En la época en la que lo tuve como profesor en las aulas no había pizarras digitales, no teníamos los alumnos ordenadores en casa porque ni siquiera existía el concepto “ordenador doméstico”, ni que decir tiene que estaba muy lejos de aparecer internet y si hubiéramos visto las siglas TIC ni remotamente las hubiésemos asociado a nada de lo anterior por la sencilla razón de que nada de ello existía, ni en la imaginación de los más visionarios sabios e inventores contemporáneos. Y, a pesar de ello, se aprendía: éramos más de cuarenta alumnos en la clases, en efecto, se usaban pizarras negras y tiza blanca, se tomaban apuntes y se pasaban exámenes, y la mayoría de nosotros llegó a la universidad, eso sí, en unos tiempos convulsos de huelgas, asambleas y manifestaciones cada dos por tres.

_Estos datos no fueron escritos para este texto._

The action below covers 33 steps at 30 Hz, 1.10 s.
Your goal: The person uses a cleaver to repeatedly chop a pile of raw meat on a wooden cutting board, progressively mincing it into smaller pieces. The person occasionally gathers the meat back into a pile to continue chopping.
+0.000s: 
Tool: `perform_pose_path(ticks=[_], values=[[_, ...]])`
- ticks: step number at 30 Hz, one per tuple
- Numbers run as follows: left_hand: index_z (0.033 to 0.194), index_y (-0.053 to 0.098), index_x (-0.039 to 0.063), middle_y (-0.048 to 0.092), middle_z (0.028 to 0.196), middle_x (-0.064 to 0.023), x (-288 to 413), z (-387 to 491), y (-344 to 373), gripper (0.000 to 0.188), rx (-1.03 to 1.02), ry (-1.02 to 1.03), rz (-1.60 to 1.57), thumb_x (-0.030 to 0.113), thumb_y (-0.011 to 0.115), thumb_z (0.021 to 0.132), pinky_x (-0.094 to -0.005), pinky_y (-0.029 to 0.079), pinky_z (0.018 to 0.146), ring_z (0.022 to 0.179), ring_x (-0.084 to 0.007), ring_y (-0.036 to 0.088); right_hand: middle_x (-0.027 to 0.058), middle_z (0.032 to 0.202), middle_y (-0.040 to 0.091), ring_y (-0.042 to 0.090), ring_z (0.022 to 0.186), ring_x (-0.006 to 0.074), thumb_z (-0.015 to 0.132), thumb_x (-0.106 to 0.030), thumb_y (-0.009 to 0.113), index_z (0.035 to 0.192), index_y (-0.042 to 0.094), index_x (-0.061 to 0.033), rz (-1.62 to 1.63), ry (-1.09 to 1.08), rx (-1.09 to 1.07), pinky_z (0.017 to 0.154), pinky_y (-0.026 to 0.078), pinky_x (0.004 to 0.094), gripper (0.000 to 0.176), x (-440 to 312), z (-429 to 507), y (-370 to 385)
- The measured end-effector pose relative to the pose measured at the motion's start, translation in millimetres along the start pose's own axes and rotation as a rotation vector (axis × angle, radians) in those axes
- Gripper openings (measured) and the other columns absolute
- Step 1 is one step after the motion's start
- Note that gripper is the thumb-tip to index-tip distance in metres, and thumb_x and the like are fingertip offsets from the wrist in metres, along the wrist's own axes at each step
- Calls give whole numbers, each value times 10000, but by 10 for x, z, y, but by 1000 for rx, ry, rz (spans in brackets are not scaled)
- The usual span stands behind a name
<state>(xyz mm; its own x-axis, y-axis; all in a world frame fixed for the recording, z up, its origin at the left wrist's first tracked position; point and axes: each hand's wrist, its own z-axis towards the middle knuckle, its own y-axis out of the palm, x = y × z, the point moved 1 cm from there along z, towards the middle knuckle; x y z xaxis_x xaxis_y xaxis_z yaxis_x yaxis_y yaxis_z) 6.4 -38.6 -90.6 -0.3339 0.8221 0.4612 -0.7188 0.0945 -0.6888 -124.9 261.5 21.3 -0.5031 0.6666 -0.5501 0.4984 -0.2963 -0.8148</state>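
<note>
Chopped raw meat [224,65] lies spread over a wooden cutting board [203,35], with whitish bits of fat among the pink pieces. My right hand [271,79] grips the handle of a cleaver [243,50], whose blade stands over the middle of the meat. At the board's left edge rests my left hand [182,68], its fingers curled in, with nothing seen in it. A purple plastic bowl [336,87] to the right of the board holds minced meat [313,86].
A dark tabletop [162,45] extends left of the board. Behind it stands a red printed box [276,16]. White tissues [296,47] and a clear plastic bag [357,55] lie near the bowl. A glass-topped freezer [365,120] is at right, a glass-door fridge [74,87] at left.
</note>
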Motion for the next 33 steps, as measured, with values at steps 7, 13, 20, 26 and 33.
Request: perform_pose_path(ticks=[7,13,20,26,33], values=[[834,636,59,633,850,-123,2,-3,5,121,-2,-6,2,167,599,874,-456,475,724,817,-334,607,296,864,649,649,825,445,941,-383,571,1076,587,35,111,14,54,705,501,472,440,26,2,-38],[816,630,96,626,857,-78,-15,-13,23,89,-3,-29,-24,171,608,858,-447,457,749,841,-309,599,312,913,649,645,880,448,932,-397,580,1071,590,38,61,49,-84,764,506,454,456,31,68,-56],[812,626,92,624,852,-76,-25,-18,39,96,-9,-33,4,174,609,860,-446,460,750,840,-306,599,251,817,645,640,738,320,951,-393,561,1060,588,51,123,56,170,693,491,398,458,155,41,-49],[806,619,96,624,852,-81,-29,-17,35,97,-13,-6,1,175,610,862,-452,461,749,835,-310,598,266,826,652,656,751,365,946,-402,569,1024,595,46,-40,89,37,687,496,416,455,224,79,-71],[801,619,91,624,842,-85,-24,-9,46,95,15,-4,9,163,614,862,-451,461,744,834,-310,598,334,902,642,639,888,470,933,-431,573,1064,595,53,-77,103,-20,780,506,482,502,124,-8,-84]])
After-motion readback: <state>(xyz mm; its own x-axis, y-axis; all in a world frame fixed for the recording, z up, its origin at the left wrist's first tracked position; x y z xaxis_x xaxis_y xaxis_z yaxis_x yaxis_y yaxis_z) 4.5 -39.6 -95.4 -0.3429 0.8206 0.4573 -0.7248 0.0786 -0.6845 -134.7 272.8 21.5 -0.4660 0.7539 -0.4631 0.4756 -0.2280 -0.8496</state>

Una década después, el que estaba de pie junto a la pizarra negra con la tiza blanca en la mano era yo, delante de un nutrido número de adolescentes en los que debía intentar, con esfuerzo, humor, y muchas, muchas horas, despertar el amor por la lectura, la pasión que yo sentía por el teatro, por poemas como aquellos que aquel profesor escribía seguramente robando el tiempo a su familia y al absorbente trabajo de preparar clases, corregir trabajos, pensar en salidas extraescolares, etcétera, etcétera. Y durante años y años el recuerdo del viejo profesor quedó relegado a un segundo plano, como los juguetes de la infancia en el desván de la casa de los padres, los cuadernos con poemas adolescentes escondidos en los baúles de la abuela o las cartas de amigos a los que el tiempo separó para siempre de nosotros.

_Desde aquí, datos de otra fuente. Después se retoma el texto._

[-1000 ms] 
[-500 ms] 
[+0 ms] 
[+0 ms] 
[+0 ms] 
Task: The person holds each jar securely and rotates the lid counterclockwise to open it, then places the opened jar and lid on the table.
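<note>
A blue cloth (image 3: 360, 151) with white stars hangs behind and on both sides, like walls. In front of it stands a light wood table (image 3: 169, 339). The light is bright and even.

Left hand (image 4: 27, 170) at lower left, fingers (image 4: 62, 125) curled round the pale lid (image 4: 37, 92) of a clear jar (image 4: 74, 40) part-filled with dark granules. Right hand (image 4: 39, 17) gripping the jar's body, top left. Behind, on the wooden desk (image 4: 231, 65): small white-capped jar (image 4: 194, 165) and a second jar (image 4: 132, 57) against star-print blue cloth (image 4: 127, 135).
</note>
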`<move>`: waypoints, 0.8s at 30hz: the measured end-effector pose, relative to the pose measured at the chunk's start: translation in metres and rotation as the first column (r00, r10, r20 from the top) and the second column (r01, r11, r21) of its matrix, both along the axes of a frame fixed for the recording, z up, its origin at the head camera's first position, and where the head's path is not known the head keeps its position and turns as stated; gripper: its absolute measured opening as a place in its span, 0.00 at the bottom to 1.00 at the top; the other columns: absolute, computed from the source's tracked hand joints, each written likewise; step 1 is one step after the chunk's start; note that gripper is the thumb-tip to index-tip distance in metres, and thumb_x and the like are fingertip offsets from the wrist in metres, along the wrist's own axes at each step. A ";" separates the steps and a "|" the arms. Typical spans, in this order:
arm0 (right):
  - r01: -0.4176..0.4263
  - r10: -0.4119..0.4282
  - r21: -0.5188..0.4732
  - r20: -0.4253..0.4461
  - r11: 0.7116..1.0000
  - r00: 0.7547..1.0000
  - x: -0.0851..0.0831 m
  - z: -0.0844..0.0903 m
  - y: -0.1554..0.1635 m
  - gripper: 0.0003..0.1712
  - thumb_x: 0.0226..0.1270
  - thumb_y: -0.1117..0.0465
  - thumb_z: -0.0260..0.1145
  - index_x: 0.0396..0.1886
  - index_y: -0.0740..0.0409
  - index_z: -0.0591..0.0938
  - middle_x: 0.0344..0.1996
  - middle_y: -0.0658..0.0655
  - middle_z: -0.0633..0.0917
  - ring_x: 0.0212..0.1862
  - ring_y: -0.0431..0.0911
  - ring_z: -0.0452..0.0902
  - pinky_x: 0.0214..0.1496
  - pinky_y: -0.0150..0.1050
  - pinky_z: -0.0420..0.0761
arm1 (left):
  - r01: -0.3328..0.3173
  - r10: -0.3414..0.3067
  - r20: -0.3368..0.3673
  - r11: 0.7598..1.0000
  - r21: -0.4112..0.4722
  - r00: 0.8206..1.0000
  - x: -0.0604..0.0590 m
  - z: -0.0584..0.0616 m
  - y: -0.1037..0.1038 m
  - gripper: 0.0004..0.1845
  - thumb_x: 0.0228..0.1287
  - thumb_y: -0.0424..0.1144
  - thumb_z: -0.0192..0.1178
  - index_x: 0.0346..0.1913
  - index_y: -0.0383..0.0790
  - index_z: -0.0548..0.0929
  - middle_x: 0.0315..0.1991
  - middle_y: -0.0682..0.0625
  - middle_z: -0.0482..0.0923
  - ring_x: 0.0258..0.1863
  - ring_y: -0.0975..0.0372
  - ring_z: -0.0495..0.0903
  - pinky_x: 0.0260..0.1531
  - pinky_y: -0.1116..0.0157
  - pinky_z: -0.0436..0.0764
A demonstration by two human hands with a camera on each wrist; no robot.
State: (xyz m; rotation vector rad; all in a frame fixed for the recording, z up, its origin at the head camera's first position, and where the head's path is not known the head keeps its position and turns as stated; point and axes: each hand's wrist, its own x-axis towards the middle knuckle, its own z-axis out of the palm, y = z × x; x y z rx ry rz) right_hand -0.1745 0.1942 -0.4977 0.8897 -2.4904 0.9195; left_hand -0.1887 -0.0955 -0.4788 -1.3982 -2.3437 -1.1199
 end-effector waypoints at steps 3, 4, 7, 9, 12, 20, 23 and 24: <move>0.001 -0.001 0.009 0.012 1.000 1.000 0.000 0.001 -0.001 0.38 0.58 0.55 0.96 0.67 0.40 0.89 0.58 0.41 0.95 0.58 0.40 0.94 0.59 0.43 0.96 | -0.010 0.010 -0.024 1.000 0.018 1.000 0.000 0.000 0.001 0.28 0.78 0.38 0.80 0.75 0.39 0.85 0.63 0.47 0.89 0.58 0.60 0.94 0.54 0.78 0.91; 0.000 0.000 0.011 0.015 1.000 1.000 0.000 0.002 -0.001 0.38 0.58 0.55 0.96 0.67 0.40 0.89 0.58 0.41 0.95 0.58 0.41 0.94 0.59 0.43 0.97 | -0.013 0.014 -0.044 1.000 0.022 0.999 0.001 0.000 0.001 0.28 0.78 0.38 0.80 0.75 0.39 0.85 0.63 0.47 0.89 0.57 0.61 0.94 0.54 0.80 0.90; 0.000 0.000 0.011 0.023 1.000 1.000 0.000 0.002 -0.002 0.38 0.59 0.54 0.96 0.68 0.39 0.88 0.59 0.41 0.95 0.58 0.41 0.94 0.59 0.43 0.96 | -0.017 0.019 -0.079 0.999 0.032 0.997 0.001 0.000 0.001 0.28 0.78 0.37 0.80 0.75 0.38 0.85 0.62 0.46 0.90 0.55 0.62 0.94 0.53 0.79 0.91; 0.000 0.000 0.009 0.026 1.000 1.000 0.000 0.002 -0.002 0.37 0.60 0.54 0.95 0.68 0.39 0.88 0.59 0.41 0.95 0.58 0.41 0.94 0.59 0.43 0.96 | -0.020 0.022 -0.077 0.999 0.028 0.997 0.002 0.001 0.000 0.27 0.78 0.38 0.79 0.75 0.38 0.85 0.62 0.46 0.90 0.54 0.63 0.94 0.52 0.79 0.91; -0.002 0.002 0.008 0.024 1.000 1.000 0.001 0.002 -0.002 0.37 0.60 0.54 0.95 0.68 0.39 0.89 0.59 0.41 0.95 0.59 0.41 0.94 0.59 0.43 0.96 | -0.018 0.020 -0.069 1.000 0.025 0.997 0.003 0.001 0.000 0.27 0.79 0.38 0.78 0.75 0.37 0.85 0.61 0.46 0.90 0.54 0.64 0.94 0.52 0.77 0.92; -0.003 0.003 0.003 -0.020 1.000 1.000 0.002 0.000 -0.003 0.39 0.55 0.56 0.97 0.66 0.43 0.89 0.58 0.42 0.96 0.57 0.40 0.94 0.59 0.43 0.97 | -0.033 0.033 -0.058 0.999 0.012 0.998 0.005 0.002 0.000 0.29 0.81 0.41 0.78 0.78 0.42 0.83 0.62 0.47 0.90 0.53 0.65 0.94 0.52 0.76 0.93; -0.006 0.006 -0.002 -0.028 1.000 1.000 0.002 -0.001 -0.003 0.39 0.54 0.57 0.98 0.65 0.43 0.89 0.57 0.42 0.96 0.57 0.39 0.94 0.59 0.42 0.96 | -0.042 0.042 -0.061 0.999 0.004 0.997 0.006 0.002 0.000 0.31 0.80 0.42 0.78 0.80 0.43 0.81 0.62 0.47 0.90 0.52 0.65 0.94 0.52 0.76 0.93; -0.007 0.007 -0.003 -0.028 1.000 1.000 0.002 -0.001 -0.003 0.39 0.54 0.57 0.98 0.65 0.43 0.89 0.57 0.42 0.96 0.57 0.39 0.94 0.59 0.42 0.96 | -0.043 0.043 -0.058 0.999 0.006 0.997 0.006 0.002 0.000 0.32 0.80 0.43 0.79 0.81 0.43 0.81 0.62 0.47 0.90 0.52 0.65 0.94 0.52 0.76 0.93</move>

Pero los recuerdos acaban, cuando de verdad merecen la pena, por aflorar a nuestra memoria, y la mención de su apellido, en boca de un alumno que también lo llevaba, pese a ser bastante infrecuente, me trajo a la mente los años de la adolescencia, el despertar de tantas cosas y la voz y la presencia de aquel profesor. Desde entonces leí sus artículos en la red, sus libros cuando pude conseguirlos y, finalmente, como decía al principio, creí que él debía de saber de nuestra admiración y del éxito de su trabajo en nosotros, de forma que cogí la pluma y me puse a escribir esa carta, a mano, lo que no hacía en diez años al menos. Y confío en que le llegue.